"Fish from new, conservation hatchery stock have fitness that is about equal to that of wild fish(less than wild in two years,greater than in the third year).
The actual ranges of reproductive fitness observed in the study was 85-108%.
Let's not overstate what that "85-108% fitness" figure REALLY means. All the wild broodstock proponents will naturally focus on the 108% end of that range, while the detractors will focus on the 85% end. The tables on page 17 and 18 tell the whole story.
Only one year ('97) of the three reported actually showed an apparent hatchery fitness trumping wild. Even then, the 108% figure applied only to hens.... hatchery males showed only a 90% fitness. Furthermore the authors go on to explain that the return from that '97 brood year is incomplete.... only 66% of the recruits are accounted for, leaving 2 age-classes up in the air. If a greater proportion of wild fish from '97 return at older ages than their hatchery counterparts, it will obviously bring those fitness percentages down. So it really is too early to state that their fitness equals/exceeds wild. Since that paper was dated May 2003, there should be an updated report for 2005. (I will e-mail the principal investigator Mike Blouin to see if that report has been made public yet.)

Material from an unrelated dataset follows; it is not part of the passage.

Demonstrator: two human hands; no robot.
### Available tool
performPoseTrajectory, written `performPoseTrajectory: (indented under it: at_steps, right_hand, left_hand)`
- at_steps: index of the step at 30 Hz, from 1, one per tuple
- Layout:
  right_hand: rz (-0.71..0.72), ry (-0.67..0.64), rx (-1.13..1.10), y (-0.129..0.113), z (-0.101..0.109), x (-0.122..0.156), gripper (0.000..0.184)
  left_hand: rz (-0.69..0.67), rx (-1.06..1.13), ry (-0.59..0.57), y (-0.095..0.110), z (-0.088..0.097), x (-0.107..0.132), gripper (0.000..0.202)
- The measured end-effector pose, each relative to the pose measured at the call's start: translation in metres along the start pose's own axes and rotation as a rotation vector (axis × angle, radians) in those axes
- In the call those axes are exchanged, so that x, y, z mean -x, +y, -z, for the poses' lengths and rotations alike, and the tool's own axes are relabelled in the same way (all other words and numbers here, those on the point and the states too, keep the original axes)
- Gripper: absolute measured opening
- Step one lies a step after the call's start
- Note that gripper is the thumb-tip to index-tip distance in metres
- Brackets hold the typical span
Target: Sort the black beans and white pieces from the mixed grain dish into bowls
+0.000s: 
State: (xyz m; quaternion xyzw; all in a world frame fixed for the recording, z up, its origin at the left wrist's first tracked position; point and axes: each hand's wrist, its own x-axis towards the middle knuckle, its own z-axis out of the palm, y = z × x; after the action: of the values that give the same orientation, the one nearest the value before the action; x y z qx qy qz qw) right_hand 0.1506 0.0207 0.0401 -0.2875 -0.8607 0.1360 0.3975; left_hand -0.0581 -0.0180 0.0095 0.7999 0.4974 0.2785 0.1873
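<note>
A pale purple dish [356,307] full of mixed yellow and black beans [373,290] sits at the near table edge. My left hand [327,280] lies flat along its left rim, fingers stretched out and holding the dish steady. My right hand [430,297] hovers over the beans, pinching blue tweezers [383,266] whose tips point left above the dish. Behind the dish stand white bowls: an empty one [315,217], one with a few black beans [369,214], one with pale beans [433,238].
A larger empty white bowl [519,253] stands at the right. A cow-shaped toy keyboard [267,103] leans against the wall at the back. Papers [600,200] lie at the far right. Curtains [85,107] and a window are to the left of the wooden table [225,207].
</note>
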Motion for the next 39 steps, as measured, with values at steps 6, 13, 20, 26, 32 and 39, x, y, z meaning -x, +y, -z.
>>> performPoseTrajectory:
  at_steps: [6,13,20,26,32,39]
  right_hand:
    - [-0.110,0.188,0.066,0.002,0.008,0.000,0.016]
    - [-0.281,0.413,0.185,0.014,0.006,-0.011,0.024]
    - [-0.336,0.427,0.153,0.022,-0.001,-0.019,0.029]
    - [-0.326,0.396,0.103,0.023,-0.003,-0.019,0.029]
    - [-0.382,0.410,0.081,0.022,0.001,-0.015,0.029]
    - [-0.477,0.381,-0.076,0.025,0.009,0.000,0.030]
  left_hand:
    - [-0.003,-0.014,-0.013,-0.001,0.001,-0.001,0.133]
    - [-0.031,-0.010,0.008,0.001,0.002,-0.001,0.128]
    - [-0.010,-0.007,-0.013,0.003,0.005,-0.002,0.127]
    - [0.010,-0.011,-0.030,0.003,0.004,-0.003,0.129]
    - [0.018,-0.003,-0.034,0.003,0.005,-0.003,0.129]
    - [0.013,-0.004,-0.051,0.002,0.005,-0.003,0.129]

If one looks at the two years with complete
data in the 2003 report, the fitness percentages defintely lean toward the 85% end of things. The '95 brood brought back 90 males with a fitness of 85% of wild and 65 females with a fitness of 87%. The weighted average for all 155 fish is a relative fitness of 85.8%.
The '96 brood brought back 95 males at 90% and 153 hens at 85%. The weighted average for all 248 fish comes out to a relative fitness of 86.9%.
The weighted average for both years combined (403 fish) is a relative fitness of 86.5%.
Again, we must remember this is only two years worth of recruits.... not much to hang your hat on. However, it does suggest that the "new and improved" hatchery fish reproduce at some level below their wild counterparts, somewhere in the neighborhood of 14-15%.
Going back to my "megapost" analysis from several days ago, the only way to make up for that reduced reproductive fitness is by allowing enough hatchery fish to escape onto the spawning gravel. Assuming a fitness of 85%, hatchery fish would have to contribute at least an additional 18% to the natural escapement to keep the population stable
. Anything less than 18% would send the naturally spawning population on a downhill course. Anything greater than 18% would allow the naturally spawning population to build up.